* **What the task asks**
Nothing but the line with "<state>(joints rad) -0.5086" and the lines after it, through the end of the records below, is to be repeated, exactly as it is.

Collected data
◇ ◇ ◇ ◇

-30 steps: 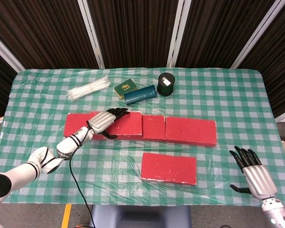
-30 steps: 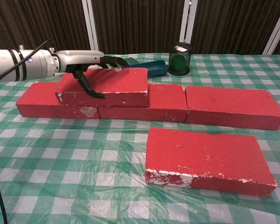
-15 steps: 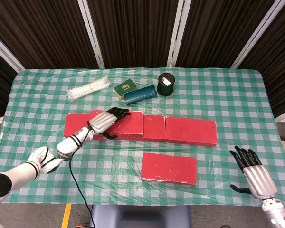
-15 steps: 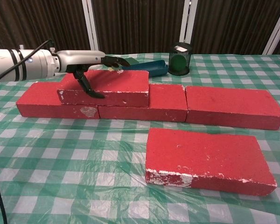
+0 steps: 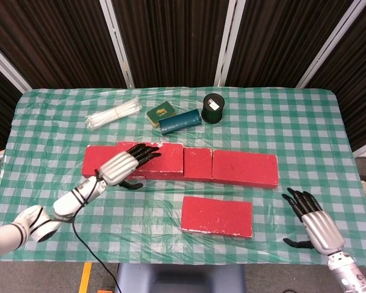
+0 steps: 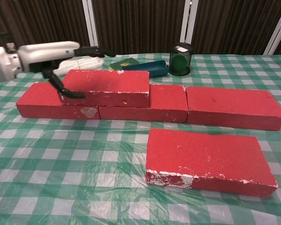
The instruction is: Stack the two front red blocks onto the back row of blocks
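Three red blocks in back row (image 6: 232, 107), one stacked block (image 6: 107, 86) on its left end, one front block (image 6: 207, 158) flat on table. Left hand (image 5: 119, 166) spread, released, beside stack. Right hand (image 5: 314, 224) empty, fingers apart.

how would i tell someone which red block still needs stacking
Start at the row of red blocks running across the middle of the checked table. Come toward the near edge: one red block lies flat by itself in front of that row. It alone touches no other block.
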Motion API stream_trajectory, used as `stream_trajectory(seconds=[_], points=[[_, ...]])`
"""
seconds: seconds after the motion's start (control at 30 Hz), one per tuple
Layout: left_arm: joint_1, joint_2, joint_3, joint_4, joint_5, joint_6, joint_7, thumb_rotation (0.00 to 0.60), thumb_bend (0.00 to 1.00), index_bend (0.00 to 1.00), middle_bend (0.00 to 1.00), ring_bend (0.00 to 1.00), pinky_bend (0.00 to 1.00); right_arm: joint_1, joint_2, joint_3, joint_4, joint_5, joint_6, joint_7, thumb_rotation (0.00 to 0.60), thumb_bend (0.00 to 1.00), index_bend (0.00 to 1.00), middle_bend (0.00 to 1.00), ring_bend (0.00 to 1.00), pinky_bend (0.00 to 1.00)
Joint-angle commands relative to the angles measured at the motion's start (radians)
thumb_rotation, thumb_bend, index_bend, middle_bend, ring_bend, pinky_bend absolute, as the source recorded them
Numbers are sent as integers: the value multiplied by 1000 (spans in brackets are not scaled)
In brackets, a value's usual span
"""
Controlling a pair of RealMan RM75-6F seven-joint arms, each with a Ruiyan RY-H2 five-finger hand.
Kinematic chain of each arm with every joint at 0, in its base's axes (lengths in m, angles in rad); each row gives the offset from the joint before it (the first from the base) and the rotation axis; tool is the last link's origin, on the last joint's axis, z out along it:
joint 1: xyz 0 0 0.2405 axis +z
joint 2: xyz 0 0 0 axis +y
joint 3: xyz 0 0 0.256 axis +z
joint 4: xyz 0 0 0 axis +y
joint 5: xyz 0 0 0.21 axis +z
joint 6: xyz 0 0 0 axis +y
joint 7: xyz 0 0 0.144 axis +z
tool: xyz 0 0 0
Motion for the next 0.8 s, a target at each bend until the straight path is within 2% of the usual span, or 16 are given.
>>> stream_trajectory(seconds=[0.03,0.13,0.27,0.43,0.53,0.8], points=[[215,82,110,-125,24,186,193,600,281,0,0,0,36,70,-12,-23,-38,-56,-84,76,600,103,0,0,0,0],[362,57,155,-103,14,311,270,600,281,0,0,0,36,118,-43,-26,-69,-59,-163,86,600,102,0,0,0,0],[473,12,176,-35,9,395,254,600,282,0,0,0,36,176,-116,-9,-81,-14,-274,78,600,102,0,0,0,0],[498,-1,176,-2,16,415,224,600,281,0,0,0,36,195,-164,20,-68,21,-299,43,600,103,0,0,0,0],[517,-10,156,53,10,425,203,600,281,0,0,0,35,229,-257,80,-57,108,-344,4,600,103,0,0,0,0],[528,-1,132,81,30,421,144,600,282,0,0,0,36,286,-358,139,-28,267,-428,-140,600,102,0,0,0,0]])
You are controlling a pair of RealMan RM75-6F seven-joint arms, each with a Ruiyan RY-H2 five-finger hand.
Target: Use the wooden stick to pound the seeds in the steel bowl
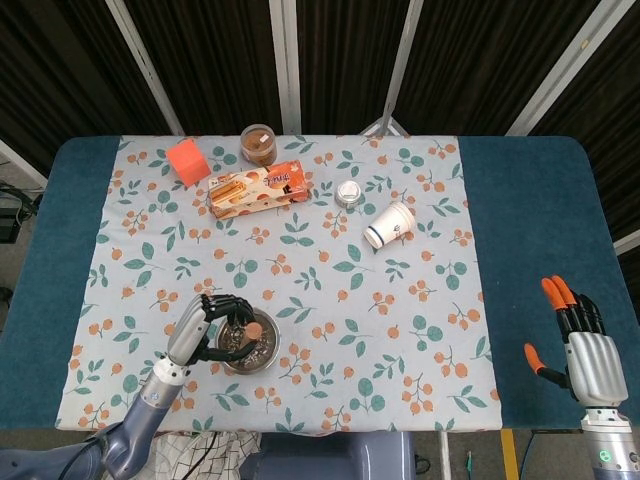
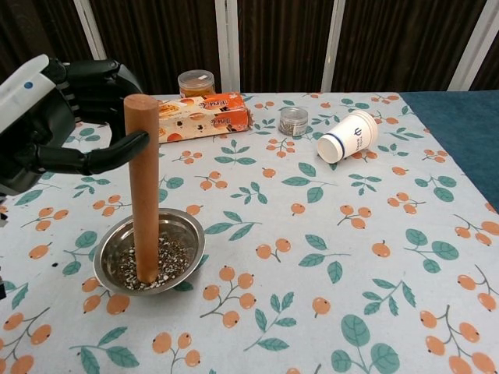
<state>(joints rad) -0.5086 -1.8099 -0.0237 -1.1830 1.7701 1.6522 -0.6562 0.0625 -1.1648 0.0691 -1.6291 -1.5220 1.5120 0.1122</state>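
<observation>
The left hand point(image 2: 54, 117) grips the wooden stick point(image 2: 144, 187) near its top, its dark fingers point(image 2: 109, 152) curled around the shaft; the stick stands nearly upright, its lower end planted among the seeds point(image 2: 168, 257) in the steel bowl point(image 2: 191, 241); the bowl sits on the patterned cloth point(image 2: 312, 234) near the front left of the tabletop point(image 1: 530, 230). In the head view the same left hand point(image 1: 205, 325) wraps over the bowl point(image 1: 268, 352), with the round top of the stick point(image 1: 255, 327) showing just beside the fingers; the seeds are a speckled mix of dark and pale bits spread over the bowl's bottom.

The right hand point(image 1: 580, 345) is well apart from all this, at the front right over the bare blue part of the tabletop; its fingers point(image 1: 560, 295) with orange tips are extended and spread, holding nothing.

Along the far side of the cloth stand other things: an orange cube point(image 1: 187, 161) at the far left; a clear jar of brown contents point(image 1: 259, 144) behind an orange snack box point(image 1: 258, 189) lying flat; a small tin with a pale lid point(image 1: 348, 193) to the right of the box; a white paper cup point(image 1: 390, 225) lying on its side near the tin, its open mouth turned to the front left; in the chest view the cup point(image 2: 348, 136) shows blue bands near the rim.
</observation>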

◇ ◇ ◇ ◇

* **Exercise solution**
<state>(joints rad) -0.5086 -1.8099 -0.0237 -1.1830 1.7701 1.6522 -0.6562 0.0625 -1.1648 0.0691 -1.6291 -1.5220 1.5120 0.1122</state>
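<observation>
The left hand point(image 2: 54, 117) grips the wooden stick point(image 2: 144, 187) near its top, its dark fingers point(image 2: 109, 152) curled around the shaft; the stick stands nearly upright, its lower end planted among the seeds point(image 2: 168, 257) in the steel bowl point(image 2: 191, 241); the bowl sits on the patterned cloth point(image 2: 312, 234) near the front left of the tabletop point(image 1: 530, 230). In the head view the same left hand point(image 1: 205, 325) wraps over the bowl point(image 1: 268, 352), with the round top of the stick point(image 1: 255, 327) showing just beside the fingers; the seeds are a speckled mix of dark and pale bits spread over the bowl's bottom.

The right hand point(image 1: 580, 345) is well apart from all this, at the front right over the bare blue part of the tabletop; its fingers point(image 1: 560, 295) with orange tips are extended and spread, holding nothing.

Along the far side of the cloth stand other things: an orange cube point(image 1: 187, 161) at the far left; a clear jar of brown contents point(image 1: 259, 144) behind an orange snack box point(image 1: 258, 189) lying flat; a small tin with a pale lid point(image 1: 348, 193) to the right of the box; a white paper cup point(image 1: 390, 225) lying on its side near the tin, its open mouth turned to the front left; in the chest view the cup point(image 2: 348, 136) shows blue bands near the rim.
</observation>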

Nothing further is needed to complete this exercise.